Rust nth prime implementation

I have implemented an nth prime algorithm in Rust that uses value lookup for n < 6, trial division for n < 1000, and a sieve function for n > 999. How can it be better optimized?

pub fn nth(x: u32) -> Result<u64, String> {

match x > 0 {
true => match x {
1 => Ok(2),
2 => Ok(3),
3 => Ok(5),
4 => Ok(7),
5 => Ok(11),
x if x < 1000 => Ok(trial_div(x)),
_ => Ok(sieve(x)),
},
false => Err(String::from("invalid input")),
}
}

fn trial_div(x: u32) -> u64 {
let mut primes: Vec<u64> = Vec::with_capacity(x as usize);

primes.push(2);

if x > 1 {
primes.push(3);
}

let mut next_checked = *primes.last().unwrap() + 2;

while primes.len() < x as usize {
if primes.iter().all(|&i| next_checked % i != 0) {
primes.push(next_checked)
}
next_checked += 2;
}
*primes.last().unwrap()
}

fn sieve(x: u32) -> u64 {
let x = x as f64;

let upper_limit = (x * ((x*x.ln()).ln())).floor() as usize;
let mut prime_indices = vec![true; upper_limit];

for i in 2..upper_limit {
if prime_indices[i] {
let mut counter = 0;
while (i.pow(2) + (counter * i)) < upper_limit {
prime_indices[(i.pow(2) + (counter * i)) as usize] = false;
counter += 1
}
}
}

let mut prime_x = 1;
let mut prime_count = 0;
for i in 2..upper_limit {
if prime_indices[i] {
prime_count += 1;
prime_x = i
}
if prime_count == x as u64 {
break
}
}
prime_x as u64
}


There are some optimizations from the original algorithm that can be included here: the base iteration of the prime p before the sieve is filled with its multiples can start with p = 2 and subsequently with odd numbers only (2, 3, 5, ..., upper_limit). Another useful refinement is that starting from 3, we only need to set the indices of the sieve with a step by 2 p. So for p = 3, we'd only have to clear (9, 15, 21, 27, ...). The rest of the review will be focused around idiomatic Rust, while integrating these optimizations.

In function nth, matching on a boolean value is something awkward to do, since if statements are also expressions and are more readable. Even better here is to turn it into another match clause for the error. Values of type u32 cannot be negative, so testing for 0 is enough.

match x {
0 => Err("invalid input".to_string()),
1 => Ok(2),
2 => Ok(3),
3 => Ok(5),
4 => Ok(7),
5 => Ok(11),
x if x < 1000 => Ok(trial_div(x)),
x => Ok(sieve(x)),
}


To create a String out of a &str, you can also use the to_string() or to_owned() methods. "invalid input".into() would also work here because the program already expects a String for the error type and String implements From<&str>.

We can see multiple uses of indexing operations over the prime_indices vector (e.g. prime_indices[i.pow(2) + (counter * i)] and if prime_indices[i]).

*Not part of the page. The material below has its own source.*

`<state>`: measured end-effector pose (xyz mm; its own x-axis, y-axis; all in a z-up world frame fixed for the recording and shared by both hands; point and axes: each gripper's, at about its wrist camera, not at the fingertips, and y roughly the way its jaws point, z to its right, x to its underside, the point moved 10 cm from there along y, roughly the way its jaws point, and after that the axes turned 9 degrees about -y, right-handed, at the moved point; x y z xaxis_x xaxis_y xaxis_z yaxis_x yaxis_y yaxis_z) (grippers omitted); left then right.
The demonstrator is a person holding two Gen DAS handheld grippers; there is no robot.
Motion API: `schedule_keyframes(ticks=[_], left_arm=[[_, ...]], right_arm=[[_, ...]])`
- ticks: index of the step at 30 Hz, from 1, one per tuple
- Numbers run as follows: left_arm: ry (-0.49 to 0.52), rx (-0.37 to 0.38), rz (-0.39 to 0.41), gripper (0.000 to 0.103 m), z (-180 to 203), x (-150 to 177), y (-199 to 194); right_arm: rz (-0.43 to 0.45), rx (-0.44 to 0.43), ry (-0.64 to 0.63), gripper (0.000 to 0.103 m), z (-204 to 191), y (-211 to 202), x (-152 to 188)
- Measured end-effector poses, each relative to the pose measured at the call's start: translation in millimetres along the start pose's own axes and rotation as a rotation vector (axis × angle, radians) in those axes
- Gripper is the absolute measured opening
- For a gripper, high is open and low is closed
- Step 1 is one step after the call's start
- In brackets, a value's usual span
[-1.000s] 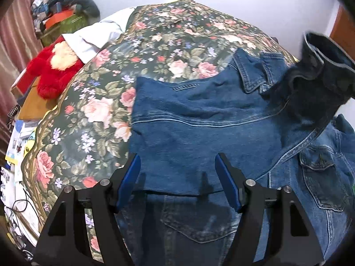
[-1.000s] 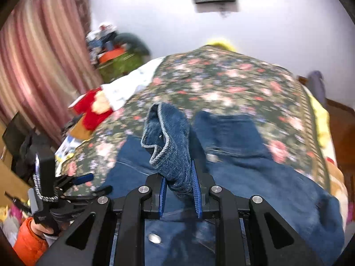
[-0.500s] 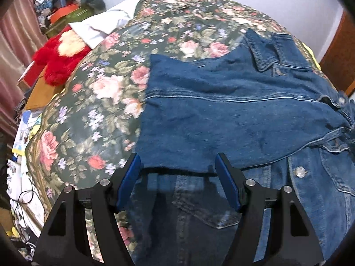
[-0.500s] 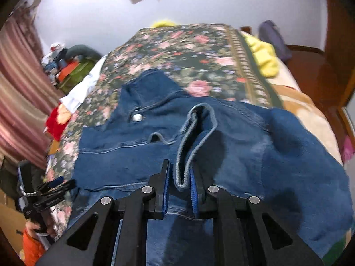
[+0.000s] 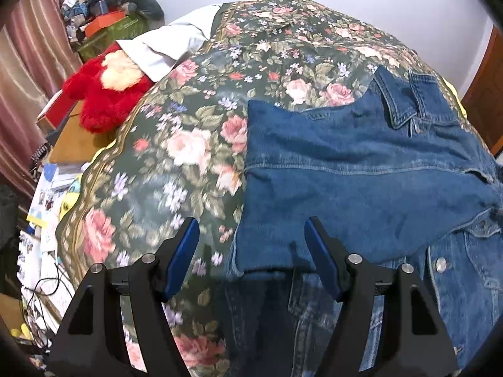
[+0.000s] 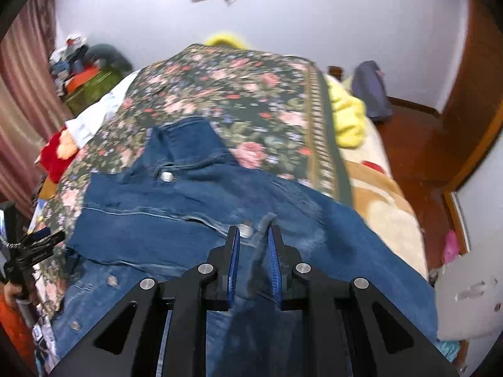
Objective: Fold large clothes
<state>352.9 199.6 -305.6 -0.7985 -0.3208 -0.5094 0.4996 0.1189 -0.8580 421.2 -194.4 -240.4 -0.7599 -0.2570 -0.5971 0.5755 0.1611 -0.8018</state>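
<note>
A blue denim jacket [image 5: 361, 182] lies on the floral bedspread [image 5: 188, 132], its left sleeve folded across the chest. My left gripper [image 5: 251, 257] is open and empty, above the jacket's lower left edge. In the right wrist view the jacket [image 6: 176, 220] lies spread flat, collar away from me. My right gripper [image 6: 254, 257] has its jaws slightly apart around a blurred denim edge [image 6: 262, 229] low over the jacket. Whether the pads still pinch it is unclear. The left gripper also shows at the far left of the right wrist view [image 6: 41, 238].
A red plush toy [image 5: 107, 94] and a white pillow [image 5: 166, 47] lie at the bed's left side. A yellow blanket [image 6: 345, 116] lies on the right edge. Cluttered boxes [image 5: 107, 25] stand by the curtain. Wooden floor [image 6: 418, 144] lies to the right.
My right gripper has lowered the raised denim fold onto the jacket, and its jaws have widened a little. My left gripper has shifted left, staying open.
</note>
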Motion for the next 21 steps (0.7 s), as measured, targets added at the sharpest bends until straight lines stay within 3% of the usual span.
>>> schedule_keyframes(ticks=[5, 11, 13, 17, 21], left_arm=[[0.046, 0.043, -0.057, 0.069, 25.8, -1.4, 24.7], [0.158, 0.051, -0.126, 0.07, 61.7, 23.2, 54.6], [0.187, 0.069, -0.121, 0.074, 70.2, 30.4, 54.7], [0.266, 0.02, -0.062, 0.075, 75.9, 40.0, 49.1], [0.283, 0.015, -0.073, 0.075, 75.6, 53.1, 44.6]], right_arm=[[-0.106, -0.065, -0.102, 0.014, -52.5, 49.4, -15.6], [-0.314, -0.072, -0.206, 0.014, -90.9, 120.4, 12.6], [-0.295, -0.067, -0.239, 0.014, -92.6, 124.0, 17.5], [-0.275, -0.052, -0.298, 0.014, -85.6, 107.6, 26.3], [-0.276, -0.034, -0.331, 0.014, -75.5, 92.5, 40.4]])
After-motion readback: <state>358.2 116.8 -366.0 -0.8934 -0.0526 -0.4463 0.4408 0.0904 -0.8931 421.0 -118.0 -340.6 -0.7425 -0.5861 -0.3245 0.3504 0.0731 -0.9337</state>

While these uses are not necessarily wrong, the operation is bound-checked at run-time and it isn't guaranteed that the compiler will optimize them out. The preferred way of manipulating collections and other sequences of data is with the Iterator API. The use of iterators can become tricky when dealing with mutable collections, since there cannot be multiple borrows to the same vector. Nevertheless, we can remove most of these uses, resulting in better optimized and more idiomatic code, potentially less prone to indexing mistakes that could lead to a panic.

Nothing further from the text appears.